Tendo Alcione se tornado neste aspecto, além de cantora, uma exímia intérprete ao trompete, na predominância  de energizados acordes com um dúplice substrato que a faz transitar de reflexos instrumentais do universo jazzístico ao seu peculiar apuro vocal no repertório do samba. Em diferenciais modulações no uso de seus recursos de voz próxima de contralto, que ela imprime aos lamentosos ou ritmados cânticos, de substrato afirmativo da ancestralidade negra com o olhar armado na contemporaneidade.
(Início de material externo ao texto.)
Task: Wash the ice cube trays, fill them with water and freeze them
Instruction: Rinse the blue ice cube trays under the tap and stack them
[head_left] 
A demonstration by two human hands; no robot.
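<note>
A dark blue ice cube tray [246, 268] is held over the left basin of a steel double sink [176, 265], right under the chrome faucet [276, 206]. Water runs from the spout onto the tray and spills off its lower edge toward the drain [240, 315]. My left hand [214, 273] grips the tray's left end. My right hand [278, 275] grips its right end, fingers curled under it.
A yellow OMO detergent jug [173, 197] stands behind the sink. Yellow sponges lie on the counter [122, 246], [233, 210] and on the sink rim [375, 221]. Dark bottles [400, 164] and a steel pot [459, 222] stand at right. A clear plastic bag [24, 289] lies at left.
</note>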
Marrom, o Musical. Texto e Direção/Miguel Falabella. Janeiro/2023. Fotos/Caio Gallucci.

Numa arquitetura cenográfica em que o palco é giratório lembrando, com rara sutileza, os grandes musicais do passado tanto na  Broadway como nas revistas brasileiras de Carlos Machado, sem as plumas naturalmente, segundo uma dúplice realização de Zezinho e Turibio Santos. E sustentada com maestria pelo score musical comandado por Guilherme Terra.

Também na convergência de um  trio de figurinistas (Ligia Rocha, Jemima Tuany e Marco Pacheco) para vestir em cores aquareladas os 23 integrantes do elenco, incluídos aí músicos e bailarinos, todos em trajes paramentados pelos detalhes de artesanais bordados, ressaltados pelas luzes festivas de Walmyr Ferreira. Sem deixar de falar na gestualidade coreográfica (Bárbara Guerra e Rafael Machado) marcada por traços folclóricos ou por passos do mais autêntico sotaque sambístico.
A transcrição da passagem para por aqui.